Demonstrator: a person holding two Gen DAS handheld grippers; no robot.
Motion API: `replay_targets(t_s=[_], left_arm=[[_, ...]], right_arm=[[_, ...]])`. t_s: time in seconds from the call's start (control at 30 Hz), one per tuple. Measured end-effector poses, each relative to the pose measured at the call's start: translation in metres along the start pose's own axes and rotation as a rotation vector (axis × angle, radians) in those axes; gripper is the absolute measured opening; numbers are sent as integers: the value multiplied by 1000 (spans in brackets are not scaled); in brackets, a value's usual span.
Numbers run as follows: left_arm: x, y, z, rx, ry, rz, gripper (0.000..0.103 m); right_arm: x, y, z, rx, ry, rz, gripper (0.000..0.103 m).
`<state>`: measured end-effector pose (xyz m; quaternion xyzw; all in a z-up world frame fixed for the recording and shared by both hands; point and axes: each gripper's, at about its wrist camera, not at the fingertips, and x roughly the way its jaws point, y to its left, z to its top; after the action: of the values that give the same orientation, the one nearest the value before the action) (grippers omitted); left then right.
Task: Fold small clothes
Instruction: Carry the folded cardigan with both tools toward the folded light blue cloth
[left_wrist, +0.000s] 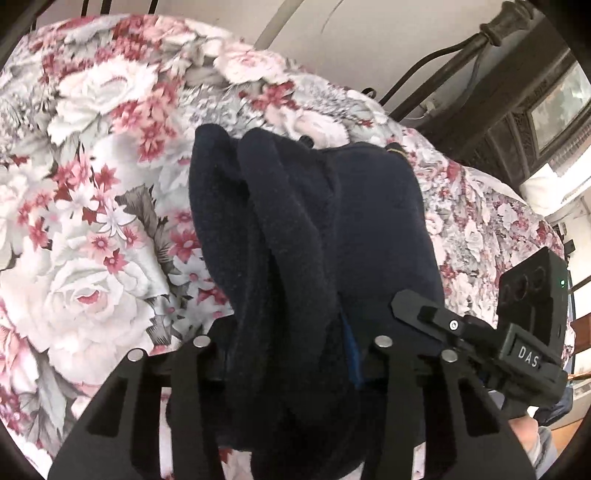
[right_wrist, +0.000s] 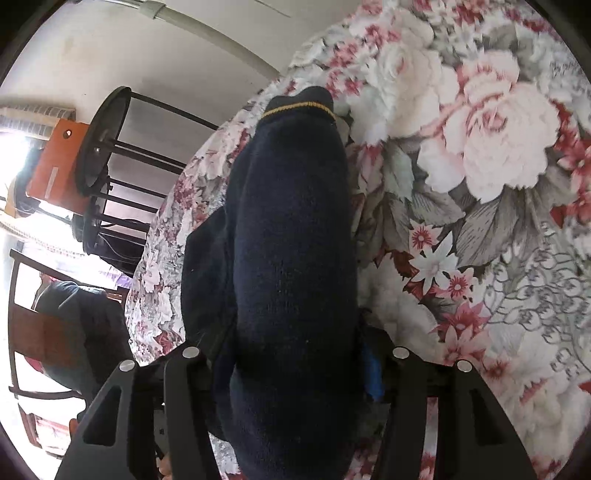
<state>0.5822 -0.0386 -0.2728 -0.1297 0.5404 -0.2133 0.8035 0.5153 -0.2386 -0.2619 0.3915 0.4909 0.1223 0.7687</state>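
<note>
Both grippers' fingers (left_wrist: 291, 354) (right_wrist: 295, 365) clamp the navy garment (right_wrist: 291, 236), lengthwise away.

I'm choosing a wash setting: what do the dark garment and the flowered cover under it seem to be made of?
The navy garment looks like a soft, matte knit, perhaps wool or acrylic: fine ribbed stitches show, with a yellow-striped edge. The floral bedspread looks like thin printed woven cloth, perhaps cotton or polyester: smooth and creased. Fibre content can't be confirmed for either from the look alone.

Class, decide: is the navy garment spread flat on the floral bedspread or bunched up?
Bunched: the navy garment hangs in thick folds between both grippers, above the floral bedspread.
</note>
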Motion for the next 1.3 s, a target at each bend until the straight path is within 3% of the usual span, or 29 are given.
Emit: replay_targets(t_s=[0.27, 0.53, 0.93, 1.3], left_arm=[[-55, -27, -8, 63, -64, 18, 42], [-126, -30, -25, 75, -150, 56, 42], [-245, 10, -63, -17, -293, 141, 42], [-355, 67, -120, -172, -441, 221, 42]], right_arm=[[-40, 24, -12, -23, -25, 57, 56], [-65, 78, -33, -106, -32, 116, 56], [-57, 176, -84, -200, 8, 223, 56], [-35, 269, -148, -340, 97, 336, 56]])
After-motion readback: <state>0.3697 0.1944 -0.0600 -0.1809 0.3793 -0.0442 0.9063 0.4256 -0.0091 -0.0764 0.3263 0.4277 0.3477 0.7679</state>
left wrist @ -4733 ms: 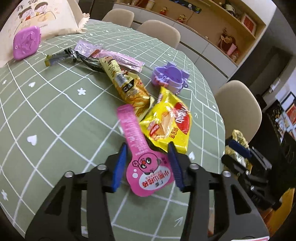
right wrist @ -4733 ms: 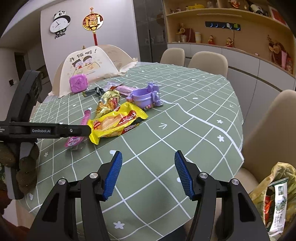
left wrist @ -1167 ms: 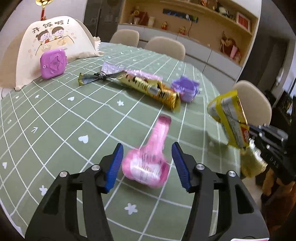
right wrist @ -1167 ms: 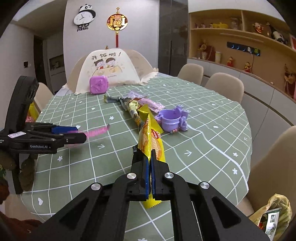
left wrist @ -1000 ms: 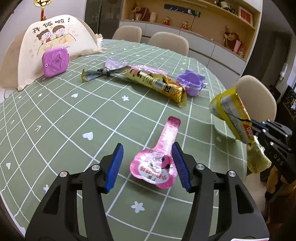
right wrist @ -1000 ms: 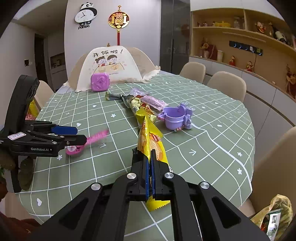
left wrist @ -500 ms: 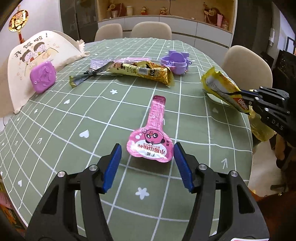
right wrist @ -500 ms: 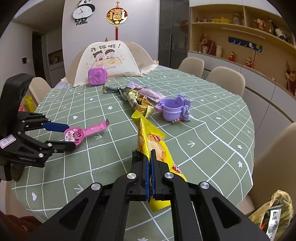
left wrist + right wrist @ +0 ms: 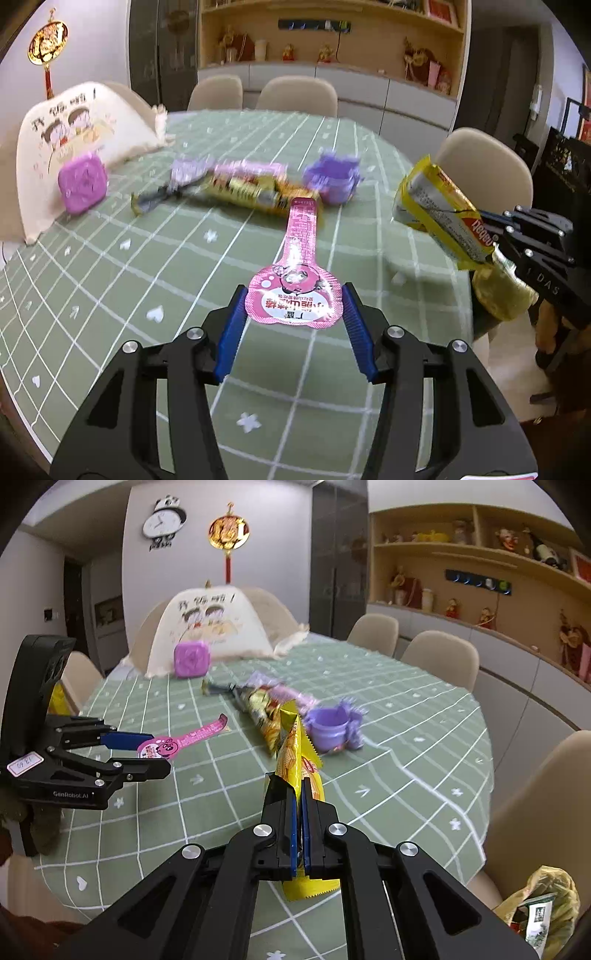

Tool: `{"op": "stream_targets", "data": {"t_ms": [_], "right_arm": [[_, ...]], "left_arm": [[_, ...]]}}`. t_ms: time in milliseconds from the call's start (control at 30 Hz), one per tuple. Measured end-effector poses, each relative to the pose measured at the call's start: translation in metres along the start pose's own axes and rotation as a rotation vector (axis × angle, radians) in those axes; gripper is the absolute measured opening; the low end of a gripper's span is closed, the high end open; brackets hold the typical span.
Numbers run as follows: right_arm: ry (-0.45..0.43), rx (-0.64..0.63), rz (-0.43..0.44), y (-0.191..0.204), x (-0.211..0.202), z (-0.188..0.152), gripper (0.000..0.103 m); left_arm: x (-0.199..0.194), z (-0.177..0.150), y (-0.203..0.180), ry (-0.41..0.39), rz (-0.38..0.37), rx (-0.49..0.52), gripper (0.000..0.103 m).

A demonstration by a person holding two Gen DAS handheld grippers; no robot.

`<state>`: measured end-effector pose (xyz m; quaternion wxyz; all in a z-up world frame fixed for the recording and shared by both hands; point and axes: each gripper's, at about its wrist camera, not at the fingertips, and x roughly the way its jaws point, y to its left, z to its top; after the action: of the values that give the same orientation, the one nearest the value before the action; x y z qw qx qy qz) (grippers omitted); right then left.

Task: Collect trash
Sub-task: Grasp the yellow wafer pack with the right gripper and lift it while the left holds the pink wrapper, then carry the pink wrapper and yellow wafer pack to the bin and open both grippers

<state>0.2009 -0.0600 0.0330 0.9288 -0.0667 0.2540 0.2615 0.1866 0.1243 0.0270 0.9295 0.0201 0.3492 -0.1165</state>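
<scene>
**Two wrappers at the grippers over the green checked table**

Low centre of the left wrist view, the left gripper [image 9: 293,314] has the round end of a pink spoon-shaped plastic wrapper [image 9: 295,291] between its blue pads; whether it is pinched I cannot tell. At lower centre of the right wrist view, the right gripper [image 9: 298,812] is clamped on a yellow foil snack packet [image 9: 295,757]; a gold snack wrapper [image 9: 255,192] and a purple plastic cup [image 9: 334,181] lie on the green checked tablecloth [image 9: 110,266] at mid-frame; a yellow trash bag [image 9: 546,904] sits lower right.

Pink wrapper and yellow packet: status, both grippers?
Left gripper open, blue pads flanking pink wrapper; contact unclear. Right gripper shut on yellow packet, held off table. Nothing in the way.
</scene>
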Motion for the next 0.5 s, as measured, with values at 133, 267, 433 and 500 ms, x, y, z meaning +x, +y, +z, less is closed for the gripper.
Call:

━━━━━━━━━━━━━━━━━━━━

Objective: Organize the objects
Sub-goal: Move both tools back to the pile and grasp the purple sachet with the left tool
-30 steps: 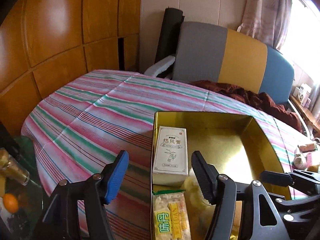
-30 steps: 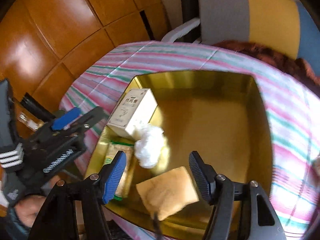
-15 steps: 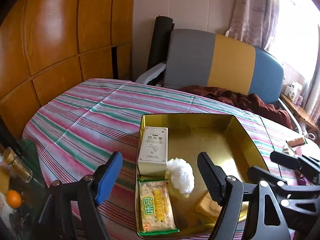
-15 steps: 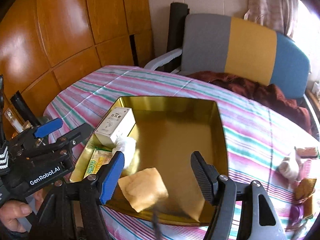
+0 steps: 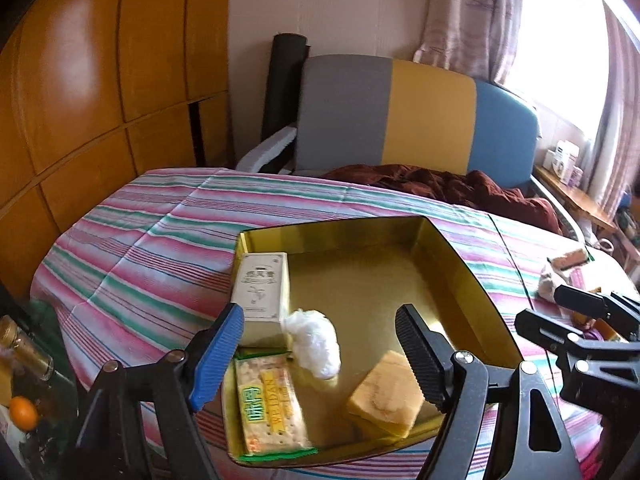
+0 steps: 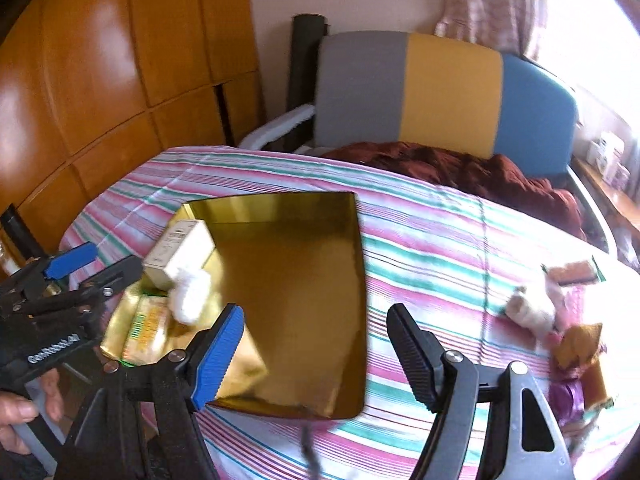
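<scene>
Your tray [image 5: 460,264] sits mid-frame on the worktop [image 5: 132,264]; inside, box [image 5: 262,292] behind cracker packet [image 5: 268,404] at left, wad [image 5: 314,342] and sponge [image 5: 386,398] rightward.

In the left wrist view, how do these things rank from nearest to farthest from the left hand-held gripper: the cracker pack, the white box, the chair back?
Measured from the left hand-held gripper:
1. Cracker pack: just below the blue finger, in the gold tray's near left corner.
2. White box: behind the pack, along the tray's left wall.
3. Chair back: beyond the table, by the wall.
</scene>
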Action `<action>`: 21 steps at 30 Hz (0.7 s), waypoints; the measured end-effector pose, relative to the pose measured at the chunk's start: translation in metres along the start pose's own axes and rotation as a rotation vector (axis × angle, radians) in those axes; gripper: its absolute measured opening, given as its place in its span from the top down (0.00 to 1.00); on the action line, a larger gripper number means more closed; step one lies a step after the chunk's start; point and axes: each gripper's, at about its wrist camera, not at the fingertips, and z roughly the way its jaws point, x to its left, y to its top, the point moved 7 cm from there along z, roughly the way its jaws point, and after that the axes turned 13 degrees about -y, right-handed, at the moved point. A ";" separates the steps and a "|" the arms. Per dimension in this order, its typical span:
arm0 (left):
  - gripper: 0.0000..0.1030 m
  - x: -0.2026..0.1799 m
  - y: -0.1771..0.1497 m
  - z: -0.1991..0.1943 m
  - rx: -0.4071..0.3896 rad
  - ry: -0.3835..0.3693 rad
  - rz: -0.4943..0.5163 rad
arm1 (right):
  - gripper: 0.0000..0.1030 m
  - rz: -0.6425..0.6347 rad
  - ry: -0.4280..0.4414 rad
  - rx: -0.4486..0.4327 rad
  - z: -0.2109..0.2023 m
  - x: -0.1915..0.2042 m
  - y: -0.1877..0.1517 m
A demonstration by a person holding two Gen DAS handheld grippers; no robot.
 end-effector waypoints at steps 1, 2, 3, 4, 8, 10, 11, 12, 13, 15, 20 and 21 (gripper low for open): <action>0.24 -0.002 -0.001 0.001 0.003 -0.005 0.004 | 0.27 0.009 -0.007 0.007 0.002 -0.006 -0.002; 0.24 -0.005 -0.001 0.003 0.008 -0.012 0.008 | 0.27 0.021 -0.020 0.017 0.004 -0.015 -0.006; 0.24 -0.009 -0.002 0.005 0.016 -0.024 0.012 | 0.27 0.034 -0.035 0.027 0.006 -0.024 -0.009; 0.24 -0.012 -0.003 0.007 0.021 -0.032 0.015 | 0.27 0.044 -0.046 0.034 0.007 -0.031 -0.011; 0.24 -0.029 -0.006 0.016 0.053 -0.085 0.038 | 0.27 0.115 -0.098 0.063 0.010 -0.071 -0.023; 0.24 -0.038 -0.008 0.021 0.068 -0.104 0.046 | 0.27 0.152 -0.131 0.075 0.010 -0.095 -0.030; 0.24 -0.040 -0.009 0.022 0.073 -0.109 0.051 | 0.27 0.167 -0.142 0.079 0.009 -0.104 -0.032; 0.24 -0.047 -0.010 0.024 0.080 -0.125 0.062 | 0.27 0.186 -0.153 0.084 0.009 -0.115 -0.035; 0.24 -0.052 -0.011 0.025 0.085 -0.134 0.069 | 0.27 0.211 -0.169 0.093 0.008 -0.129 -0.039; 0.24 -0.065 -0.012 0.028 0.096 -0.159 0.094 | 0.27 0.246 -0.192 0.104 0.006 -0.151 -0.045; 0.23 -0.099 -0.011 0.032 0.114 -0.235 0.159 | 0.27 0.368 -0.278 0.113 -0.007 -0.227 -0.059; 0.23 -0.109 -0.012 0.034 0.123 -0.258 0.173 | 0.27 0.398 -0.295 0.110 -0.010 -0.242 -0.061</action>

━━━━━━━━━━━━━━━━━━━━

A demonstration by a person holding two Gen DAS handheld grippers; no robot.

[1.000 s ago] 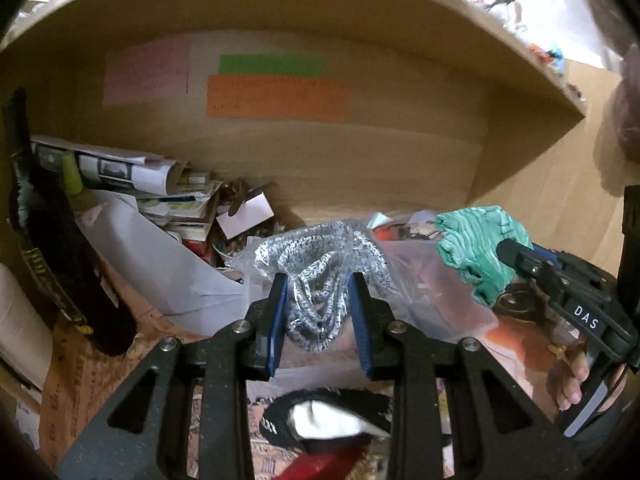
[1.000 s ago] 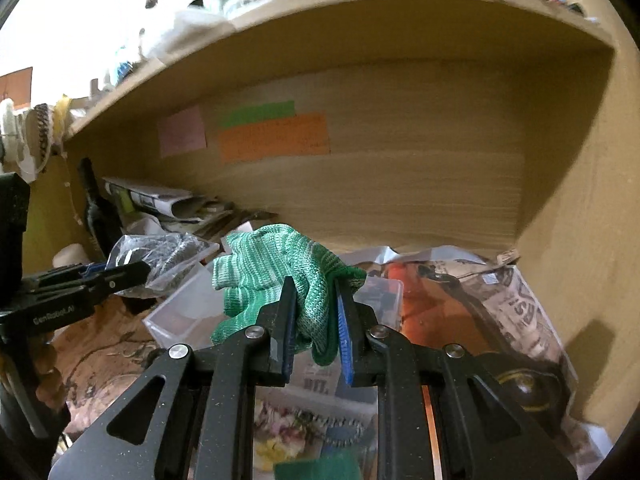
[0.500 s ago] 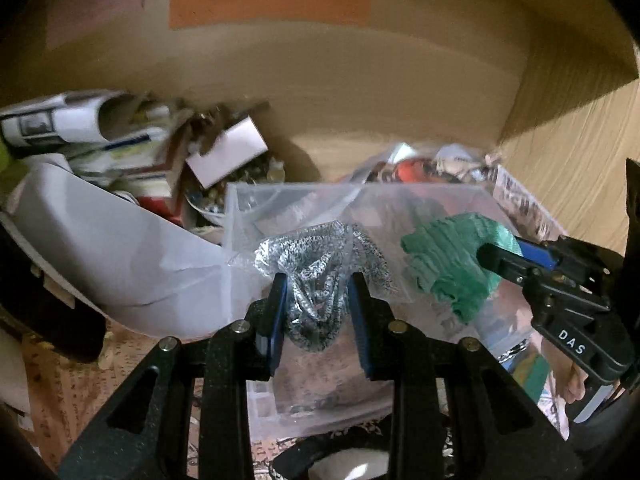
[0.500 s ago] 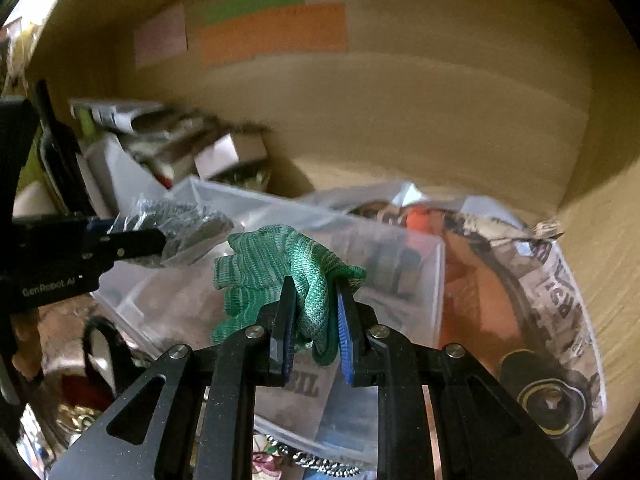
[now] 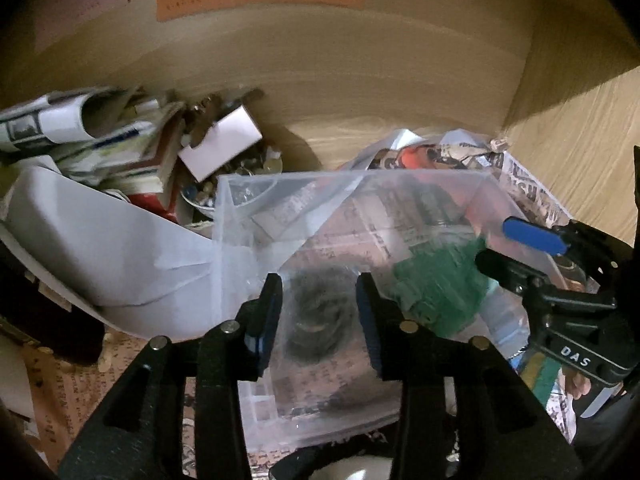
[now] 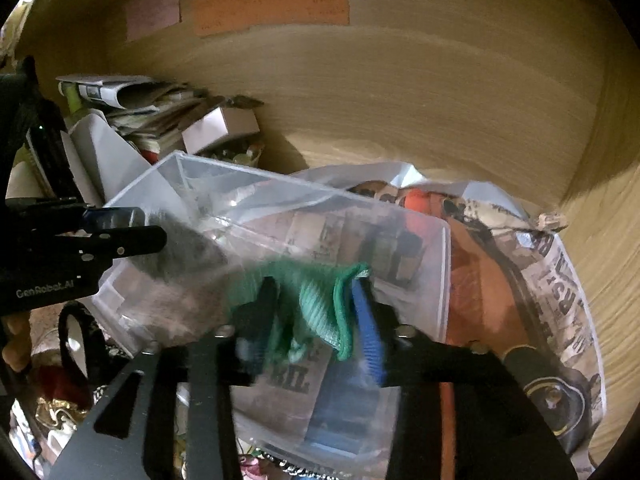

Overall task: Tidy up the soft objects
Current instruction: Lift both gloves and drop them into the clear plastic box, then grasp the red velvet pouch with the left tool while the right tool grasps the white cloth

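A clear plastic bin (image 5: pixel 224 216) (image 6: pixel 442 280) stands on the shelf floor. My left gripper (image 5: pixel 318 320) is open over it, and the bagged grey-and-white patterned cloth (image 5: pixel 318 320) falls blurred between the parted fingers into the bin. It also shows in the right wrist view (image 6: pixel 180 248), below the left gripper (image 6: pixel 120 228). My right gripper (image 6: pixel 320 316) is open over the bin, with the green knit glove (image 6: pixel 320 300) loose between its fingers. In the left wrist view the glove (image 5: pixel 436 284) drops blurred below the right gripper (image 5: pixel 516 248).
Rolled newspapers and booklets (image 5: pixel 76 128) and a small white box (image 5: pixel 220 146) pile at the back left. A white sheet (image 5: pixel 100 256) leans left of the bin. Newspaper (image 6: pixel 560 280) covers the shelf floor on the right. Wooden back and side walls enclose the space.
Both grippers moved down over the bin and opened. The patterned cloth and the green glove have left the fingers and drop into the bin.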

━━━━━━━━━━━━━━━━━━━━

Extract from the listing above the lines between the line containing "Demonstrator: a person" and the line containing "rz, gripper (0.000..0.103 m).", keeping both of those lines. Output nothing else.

Demonstrator: a person holding two Gen DAS handheld grippers; no robot.
Motion API: `replay_targets(t_s=[_], left_arm=[[_, ...]], right_arm=[[_, ...]])`. t_s: time in seconds from the call's start (control at 30 Hz), one per tuple. Measured end-effector poses, each relative to the pose measured at the call's start: translation in metres along the start pose's own axes and rotation as a rotation vector (axis × angle, radians) in those axes; gripper is the absolute measured opening; numbers are sent as integers: the value multiplied by 1000 (spans in brackets are not scaled); in brackets, a value's usual span.
Numbers run as follows: left_arm: x, y, z, rx, ry, rz, gripper (0.000..0.103 m); right_arm: x, y, z, rx, ry, rz, gripper (0.000..0.103 m).

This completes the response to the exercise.